Из этих мест уходили суда, чтобы на дальних и ближних морских дорогах встречать союзные и топить германские конвои, и все, что происходило в городке, так или иначе было связано с этой борьбой. Любимых командиров знали по именам. Впрочем, многих из них давно уже знает по именам весь Советский Союз.

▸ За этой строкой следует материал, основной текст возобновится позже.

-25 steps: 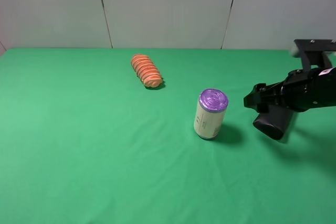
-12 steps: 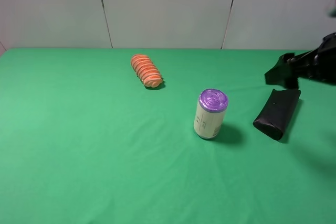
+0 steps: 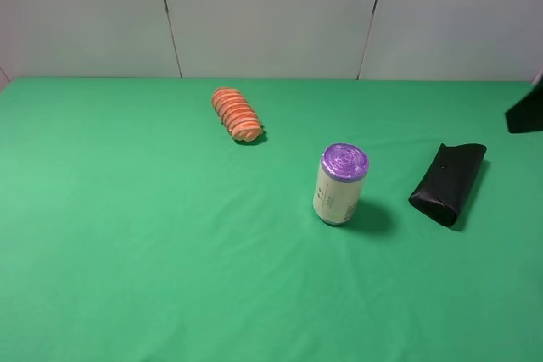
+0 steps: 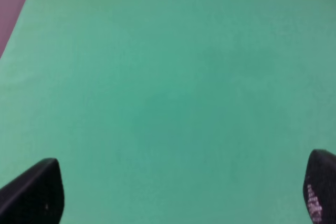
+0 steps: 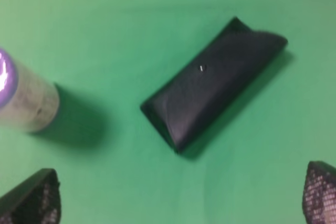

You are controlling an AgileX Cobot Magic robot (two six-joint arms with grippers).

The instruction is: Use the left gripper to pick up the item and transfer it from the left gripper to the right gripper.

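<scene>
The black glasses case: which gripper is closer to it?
Right. The right gripper hangs open above the glasses case; the left gripper sees only bare green cloth.

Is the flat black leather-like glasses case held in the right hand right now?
No, the flat black leather-like glasses case lies free on the green cloth, with the right hand's fingertips spread wide, clear of it.

On the tabletop (image 3: 127, 235) the can (image 3: 340, 184) stands upright near the middle. The glasses case (image 3: 448, 182) lies flat to its right, apart from it. The bread piece (image 3: 236, 114) lies behind and left of the can, well apart. The right hand (image 3: 526, 112) sits at the right edge, behind the case
</scene>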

Необычайная близость тыла и фронта, поразившая меня в Н., здесь была еще заметнее, потому что сама жизнь в Полярном была гораздо сложнее и богаче. Не «случалась» эта жизнь, а шла — по всему было видно, что люди, от командующего до любого краснофлотца, прочно расположились среди этих диких скал и будут воевать до победы. Именно потому, что это было ровное напряжение, оно и проникало так глубоко в любую мелочь повседневного существования.
Вспоминая зиму 1942 — 1943 года в Полярном, я вижу, что это была едва ли не самая счастливая семейная зима в нашей жизни. Это может показаться странным, если представить себе, что почти через день я летал на бомбежку германских судов. Но одно было летать, не зная, что с Катей, и совершенно другое — зная, что она в Полярном, жива и здорова и что на днях я увижу ее разливающей чай за столом. Зеленый шелковый абажур, к которому были приколоты чертики, искусно вырезанные Иваном Ивановичем из плотной бумаги, висел над этим столом, и все, что радовало нас с Катей в ту памятную зиму, рисуется мне в светлом кругу, очерченном границами зеленого абажура, а все, что заботило и огорчало, прячется в далеких, темных углах.

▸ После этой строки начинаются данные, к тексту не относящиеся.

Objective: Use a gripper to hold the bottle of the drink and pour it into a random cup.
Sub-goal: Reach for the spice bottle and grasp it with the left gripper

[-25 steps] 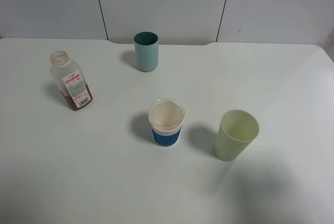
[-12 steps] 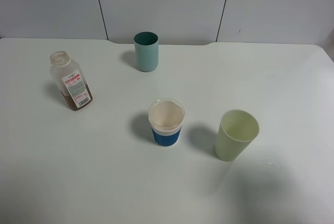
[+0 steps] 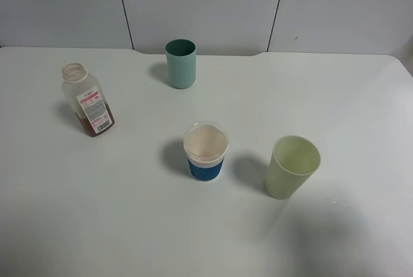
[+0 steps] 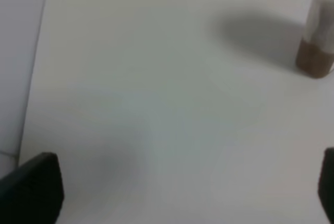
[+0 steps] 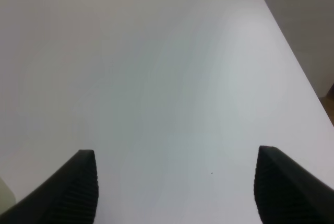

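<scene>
The bottle (image 3: pixel 87 99) stands upright and uncapped at the left of the white table, with the brown drink (image 3: pixel 98 124) filling its lower part. The teal-green cup (image 3: pixel 181 63) stands upright at the back middle. Neither gripper shows in the exterior high view. In the left wrist view the left gripper (image 4: pixel 180 192) is open and empty above bare table, well apart from the bottle (image 4: pixel 317 31) and its drink (image 4: pixel 314 63) at the frame's edge. In the right wrist view the right gripper (image 5: pixel 180 182) is open and empty over bare table.
A short blue-and-white cup (image 3: pixel 206 151) stands in the middle of the table (image 3: pixel 129 212). A pale yellow-green tapered cup (image 3: pixel 292 167) stands to its right. Grey wall panels run behind the table's far edge. The right wrist view shows the table's edge (image 5: pixel 292 62).
</scene>
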Controlling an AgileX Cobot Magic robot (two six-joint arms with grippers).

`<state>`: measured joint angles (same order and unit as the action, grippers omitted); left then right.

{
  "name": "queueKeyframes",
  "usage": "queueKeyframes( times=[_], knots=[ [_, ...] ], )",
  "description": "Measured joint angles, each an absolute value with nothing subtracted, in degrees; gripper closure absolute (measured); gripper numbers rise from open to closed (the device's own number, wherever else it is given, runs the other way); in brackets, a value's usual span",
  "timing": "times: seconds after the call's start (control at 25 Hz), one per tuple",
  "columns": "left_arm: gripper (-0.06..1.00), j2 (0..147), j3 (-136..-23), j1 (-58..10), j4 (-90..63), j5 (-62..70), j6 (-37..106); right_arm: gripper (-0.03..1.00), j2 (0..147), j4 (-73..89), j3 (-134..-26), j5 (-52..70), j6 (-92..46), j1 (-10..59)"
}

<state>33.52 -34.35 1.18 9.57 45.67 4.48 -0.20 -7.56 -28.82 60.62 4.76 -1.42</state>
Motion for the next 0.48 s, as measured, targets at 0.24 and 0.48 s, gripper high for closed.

Я помню наши вечера, когда после долгих, напрасных попыток связаться с доктором я ловил первый попавшийся катер, являлся в Полярное, и друзья, как бы ни было поздно, собирались в этом светлом кругу. Что ночь, и днем — ночь!
Толстый доктор—едок выползал из своей комнаты в огромной шубе—кухлянке и занимал за столом если не наиболее видное, то, во всяком случае, наиболее шумное место. Самый его вид нетерпеливого ожидания чего—то хорошего или хотя бы веселого, казалось, производил шум. Даже когда он молчал, слышно было, как он пыхтит, жует или просто громко дышит.
За ним — если считать по шуму — очевидно, следовал я. В самом деле, никогда я еще так много не говорил, не пил, не смеялся! Как будто чувство, которое овладело мною, когда я увидел Катю, так и осталось в душе — все летело, летело куда—то… Куда? Кто знает! Я верил, что к счастью. Что касается доктора Ивана Иваныча, который чувствовал себя совсем больным после гибели сына, то и он оживал на наших вечерах и все чаще цитировал — главным образом по поводу международных проблем — своего любимого автора Козьму Пруткова.
Наконец на последнее место — если считать по шуму — нужно поставить моего штурмана, который вообще не говорил ни слова, а только задумчиво сдвигал брови и, вынув трубку изо рта, выпускал шары дыма. Я любил его — кажется, я уже упоминал об этом — за то, что он был превосходным штурманом и любил меня — черта, которая всегда нравилась мне в людях.
А Катя хозяйничала. Как у нее получалось, что это наш дом, что мы принимаем гостей и от души стараемся, чтобы они были сыты и пьяны, не знаю. Но получалось.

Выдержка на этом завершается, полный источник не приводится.